There are signs of early cloud native activity in the telecoms sector – “I think we will see some marginal deployments during 2020 and something more established in 2021” – but for true cloud native operations, three developments need to be aligned, according to Di Piazza.
“The first is the maturity of the cloud provider vendors like us and our competitors… sometimes I think this is the least of the problems because we are technology companies – this is what we do,” he says confidently.
The second is R&D evolution in the vendor community. “Today CNFs [cloud native functions], the containerized functions, are either barely ready or still in the process of being released,” he notes, so there’s a still a lot of work to do before those CNFs are fit for a telco production environment.
The third is the carrier maturity: There’s a long way to go before operators have the CI/CD (continuous integration/continuous deployment) processes and Kubernetes skills in place for cloud native operations, along with the many other cultural and operational changes that will need to be implemented.
“If all three things are not in place at the same time – if you miss only one of those three – then you have a gap, because you might have a ready-to-go platform and cloud native applications but you might not have the operational capabilities… I think it has become clear that this is yet another transformation” that operators need to undertake. “Imagine deploying a network function continuously into tens of thousands of sites, updating these, maintaining a fresh version in a world where there is a new Kubernetes version every quarter” – that’s a whole new way of working for operators, notes Di Piazza.
There’s work to do for VMware too, of course: A few years ago it didn’t have much of a cloud native/Kubernetes story for the market. But a series of acquisitions has changed that.

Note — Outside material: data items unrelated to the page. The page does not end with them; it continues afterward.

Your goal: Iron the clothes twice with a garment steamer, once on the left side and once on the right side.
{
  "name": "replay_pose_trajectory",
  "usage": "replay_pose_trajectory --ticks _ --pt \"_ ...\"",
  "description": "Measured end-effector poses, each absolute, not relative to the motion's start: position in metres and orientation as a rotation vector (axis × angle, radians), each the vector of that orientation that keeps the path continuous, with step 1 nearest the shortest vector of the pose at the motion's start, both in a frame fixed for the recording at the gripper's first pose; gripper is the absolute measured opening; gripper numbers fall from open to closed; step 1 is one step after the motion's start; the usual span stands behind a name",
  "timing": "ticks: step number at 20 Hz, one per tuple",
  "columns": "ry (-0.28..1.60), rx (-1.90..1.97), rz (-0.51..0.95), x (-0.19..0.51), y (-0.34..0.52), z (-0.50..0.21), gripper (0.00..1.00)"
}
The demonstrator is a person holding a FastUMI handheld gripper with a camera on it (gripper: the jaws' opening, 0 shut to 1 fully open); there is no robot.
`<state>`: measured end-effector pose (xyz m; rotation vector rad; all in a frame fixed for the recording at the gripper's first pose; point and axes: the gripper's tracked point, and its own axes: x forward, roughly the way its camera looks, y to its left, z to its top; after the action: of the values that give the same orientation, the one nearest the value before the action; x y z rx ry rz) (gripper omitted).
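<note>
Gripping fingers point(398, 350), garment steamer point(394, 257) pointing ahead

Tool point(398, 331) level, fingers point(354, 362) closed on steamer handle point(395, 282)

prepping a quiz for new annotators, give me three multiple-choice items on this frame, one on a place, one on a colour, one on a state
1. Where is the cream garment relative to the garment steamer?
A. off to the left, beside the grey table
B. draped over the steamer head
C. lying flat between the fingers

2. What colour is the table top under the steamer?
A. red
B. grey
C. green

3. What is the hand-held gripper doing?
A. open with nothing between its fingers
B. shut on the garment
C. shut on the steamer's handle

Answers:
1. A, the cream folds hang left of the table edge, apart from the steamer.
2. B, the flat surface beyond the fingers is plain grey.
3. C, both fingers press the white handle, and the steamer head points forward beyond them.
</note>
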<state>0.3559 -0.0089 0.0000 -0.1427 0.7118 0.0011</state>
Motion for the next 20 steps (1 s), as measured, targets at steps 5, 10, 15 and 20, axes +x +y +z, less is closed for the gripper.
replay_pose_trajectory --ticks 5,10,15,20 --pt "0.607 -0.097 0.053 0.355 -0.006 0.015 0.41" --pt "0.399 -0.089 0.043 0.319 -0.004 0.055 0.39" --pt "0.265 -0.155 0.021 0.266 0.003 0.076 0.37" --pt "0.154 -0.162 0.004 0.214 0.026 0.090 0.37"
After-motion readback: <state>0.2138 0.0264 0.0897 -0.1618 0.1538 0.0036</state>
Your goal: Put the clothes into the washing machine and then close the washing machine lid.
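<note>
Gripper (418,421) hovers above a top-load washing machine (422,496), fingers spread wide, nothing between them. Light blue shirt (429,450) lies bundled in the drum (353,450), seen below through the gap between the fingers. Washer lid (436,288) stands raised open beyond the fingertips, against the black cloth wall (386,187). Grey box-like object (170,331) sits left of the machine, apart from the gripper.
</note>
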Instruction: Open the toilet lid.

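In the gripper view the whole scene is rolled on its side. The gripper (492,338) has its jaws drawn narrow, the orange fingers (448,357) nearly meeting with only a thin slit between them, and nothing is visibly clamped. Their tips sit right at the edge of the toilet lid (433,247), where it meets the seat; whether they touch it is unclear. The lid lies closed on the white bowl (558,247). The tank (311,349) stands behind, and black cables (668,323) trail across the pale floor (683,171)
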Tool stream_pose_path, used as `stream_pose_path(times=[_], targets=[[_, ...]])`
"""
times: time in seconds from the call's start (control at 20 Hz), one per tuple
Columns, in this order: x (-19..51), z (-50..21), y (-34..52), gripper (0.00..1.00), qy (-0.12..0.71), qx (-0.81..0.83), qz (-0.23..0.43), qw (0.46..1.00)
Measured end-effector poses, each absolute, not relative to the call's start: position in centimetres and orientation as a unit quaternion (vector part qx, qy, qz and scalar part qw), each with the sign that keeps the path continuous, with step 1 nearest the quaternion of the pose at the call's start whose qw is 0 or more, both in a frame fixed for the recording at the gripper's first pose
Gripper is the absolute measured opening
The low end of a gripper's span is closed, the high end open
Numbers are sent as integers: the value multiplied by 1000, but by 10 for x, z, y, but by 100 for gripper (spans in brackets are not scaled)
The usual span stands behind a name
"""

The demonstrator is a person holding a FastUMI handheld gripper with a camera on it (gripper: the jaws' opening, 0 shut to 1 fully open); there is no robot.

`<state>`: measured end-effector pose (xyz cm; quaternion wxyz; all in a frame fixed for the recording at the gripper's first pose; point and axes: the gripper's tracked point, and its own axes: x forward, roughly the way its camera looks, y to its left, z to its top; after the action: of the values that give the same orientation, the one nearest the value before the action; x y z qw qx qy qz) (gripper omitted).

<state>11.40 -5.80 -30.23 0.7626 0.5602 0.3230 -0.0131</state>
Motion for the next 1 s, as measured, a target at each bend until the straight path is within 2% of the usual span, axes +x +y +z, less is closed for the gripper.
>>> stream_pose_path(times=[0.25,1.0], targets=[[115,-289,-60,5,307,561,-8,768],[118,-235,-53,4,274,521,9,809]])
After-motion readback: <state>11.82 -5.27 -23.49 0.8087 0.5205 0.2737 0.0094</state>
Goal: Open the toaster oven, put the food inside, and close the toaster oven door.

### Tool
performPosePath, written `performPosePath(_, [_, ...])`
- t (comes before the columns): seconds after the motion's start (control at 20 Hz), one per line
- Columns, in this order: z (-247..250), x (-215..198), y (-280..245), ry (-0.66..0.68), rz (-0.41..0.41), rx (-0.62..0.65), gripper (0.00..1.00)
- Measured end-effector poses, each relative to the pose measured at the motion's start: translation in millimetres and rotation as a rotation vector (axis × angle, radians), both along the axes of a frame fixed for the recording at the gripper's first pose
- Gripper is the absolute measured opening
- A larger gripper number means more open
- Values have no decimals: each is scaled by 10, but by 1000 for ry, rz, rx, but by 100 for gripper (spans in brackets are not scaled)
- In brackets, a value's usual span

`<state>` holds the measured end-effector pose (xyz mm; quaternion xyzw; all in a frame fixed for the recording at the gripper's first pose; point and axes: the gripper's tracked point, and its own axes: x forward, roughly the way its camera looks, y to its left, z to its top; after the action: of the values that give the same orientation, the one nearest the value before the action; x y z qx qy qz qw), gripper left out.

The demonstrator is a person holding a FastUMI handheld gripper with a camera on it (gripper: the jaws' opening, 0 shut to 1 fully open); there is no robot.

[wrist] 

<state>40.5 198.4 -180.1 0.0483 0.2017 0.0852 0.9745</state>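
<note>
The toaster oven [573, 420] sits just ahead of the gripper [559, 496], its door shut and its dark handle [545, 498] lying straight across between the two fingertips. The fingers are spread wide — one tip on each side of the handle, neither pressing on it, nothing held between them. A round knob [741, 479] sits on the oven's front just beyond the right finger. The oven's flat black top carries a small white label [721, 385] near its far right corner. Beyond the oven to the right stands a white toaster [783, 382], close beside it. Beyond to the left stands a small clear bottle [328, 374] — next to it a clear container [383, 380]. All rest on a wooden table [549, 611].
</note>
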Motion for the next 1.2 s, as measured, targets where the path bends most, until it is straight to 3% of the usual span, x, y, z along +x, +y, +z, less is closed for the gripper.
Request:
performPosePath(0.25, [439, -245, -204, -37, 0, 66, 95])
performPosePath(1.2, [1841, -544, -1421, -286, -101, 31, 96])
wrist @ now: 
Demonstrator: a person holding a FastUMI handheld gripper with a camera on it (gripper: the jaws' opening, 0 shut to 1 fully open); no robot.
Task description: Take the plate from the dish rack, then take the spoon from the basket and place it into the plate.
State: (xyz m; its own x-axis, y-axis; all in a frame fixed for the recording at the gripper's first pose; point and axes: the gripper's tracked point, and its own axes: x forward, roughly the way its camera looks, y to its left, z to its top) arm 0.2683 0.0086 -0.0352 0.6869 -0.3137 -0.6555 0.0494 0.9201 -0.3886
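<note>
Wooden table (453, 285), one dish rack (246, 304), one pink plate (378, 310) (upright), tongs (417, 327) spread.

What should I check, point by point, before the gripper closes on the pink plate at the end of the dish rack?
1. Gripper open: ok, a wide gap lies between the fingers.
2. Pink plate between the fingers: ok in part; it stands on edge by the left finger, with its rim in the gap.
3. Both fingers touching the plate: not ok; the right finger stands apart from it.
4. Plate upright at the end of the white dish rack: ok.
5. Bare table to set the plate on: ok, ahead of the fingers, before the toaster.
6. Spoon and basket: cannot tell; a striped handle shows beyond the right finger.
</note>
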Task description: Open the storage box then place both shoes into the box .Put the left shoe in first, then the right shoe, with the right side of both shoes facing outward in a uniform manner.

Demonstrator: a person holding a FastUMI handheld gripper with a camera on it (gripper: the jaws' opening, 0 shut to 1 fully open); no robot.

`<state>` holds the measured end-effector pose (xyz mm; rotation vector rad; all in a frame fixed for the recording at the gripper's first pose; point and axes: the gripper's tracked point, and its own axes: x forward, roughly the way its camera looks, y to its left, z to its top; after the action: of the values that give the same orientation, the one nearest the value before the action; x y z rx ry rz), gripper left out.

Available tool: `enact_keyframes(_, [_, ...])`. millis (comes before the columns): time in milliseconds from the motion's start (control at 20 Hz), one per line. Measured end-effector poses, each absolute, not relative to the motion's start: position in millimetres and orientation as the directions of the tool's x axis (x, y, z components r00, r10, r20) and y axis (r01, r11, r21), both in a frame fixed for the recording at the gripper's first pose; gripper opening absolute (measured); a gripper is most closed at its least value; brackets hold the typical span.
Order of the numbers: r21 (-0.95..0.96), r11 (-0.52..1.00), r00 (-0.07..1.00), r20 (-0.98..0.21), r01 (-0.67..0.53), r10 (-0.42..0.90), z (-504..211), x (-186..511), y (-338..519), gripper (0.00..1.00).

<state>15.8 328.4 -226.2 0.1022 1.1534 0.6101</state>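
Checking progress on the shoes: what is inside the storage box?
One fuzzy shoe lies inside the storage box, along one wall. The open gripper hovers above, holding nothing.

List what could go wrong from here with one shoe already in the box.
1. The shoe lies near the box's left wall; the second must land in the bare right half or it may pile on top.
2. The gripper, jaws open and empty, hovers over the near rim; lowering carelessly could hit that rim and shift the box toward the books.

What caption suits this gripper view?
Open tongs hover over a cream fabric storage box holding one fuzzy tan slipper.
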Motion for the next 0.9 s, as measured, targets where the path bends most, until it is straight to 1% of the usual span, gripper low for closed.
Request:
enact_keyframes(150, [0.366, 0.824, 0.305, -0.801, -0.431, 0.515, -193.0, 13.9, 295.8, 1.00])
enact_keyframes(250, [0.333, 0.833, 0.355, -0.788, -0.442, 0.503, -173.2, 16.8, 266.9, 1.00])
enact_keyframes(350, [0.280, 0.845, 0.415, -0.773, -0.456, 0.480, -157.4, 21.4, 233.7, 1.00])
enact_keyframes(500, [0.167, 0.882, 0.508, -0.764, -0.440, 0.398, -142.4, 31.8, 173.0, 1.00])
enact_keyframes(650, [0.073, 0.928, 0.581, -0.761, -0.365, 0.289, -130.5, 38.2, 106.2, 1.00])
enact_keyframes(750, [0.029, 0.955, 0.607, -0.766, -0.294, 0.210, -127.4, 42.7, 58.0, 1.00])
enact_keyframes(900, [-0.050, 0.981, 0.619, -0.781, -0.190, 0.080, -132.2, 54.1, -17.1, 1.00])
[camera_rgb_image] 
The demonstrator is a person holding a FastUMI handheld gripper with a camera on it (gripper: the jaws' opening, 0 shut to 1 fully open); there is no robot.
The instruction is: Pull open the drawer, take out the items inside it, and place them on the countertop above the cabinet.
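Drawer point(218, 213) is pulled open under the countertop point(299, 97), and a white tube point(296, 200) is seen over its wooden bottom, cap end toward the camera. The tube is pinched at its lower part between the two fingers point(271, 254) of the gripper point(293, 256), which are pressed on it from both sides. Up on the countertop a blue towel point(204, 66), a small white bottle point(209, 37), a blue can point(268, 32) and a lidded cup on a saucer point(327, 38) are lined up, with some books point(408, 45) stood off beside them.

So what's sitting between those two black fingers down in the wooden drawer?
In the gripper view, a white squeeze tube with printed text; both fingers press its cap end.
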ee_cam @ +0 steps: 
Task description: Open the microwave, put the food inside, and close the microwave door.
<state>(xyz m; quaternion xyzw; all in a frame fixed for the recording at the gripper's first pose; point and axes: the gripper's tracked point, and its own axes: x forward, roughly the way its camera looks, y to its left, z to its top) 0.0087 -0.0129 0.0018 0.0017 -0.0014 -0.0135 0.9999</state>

“In the past four years we grew from our NFV investment… The transition towards the cloud native and containerized world matches really well with our recent acquisitions of companies such as Heptio, Pivotal Software and Bitnami and we are now investing in automation, orchestration [and] intelligence… we are actually evolving our portfolio into something that is more complete, something that embraces the need for end-to-end automation, management, orchestration, lifecycle, policy… because in many customer conversations we can see that things are about to become way more complicated.”
That portfolio evolution resulted in what VMware was last year calling Project Maestro, but which became generally available in February this year as VMware Telco Cloud Automation.
Image courtesy of VMware
“You have centralized sites and distributed sites, near edge in the central office or far edge all the way to the radio access network (RAN), and with the RAN you have tens of thousands of endpoints, so think about the impact that will have on orchestration and automation. Our investments now are how to solve those problems, and this will be done sitting on the shoulders of the cloud native investments we made in the past couple of years,” says Di Piazza.
Key to the success of solutions such as VMware’s telco cloud automation offering is how it fits in with the integration efforts underway within operators. “The carriers are, de facto, becoming their own systems integrator as they undertake this digital transformation and I would argue that the network is at the heart of that transformation – this is their factory and they are building those [integration] skills in-house,” says the VMware exec.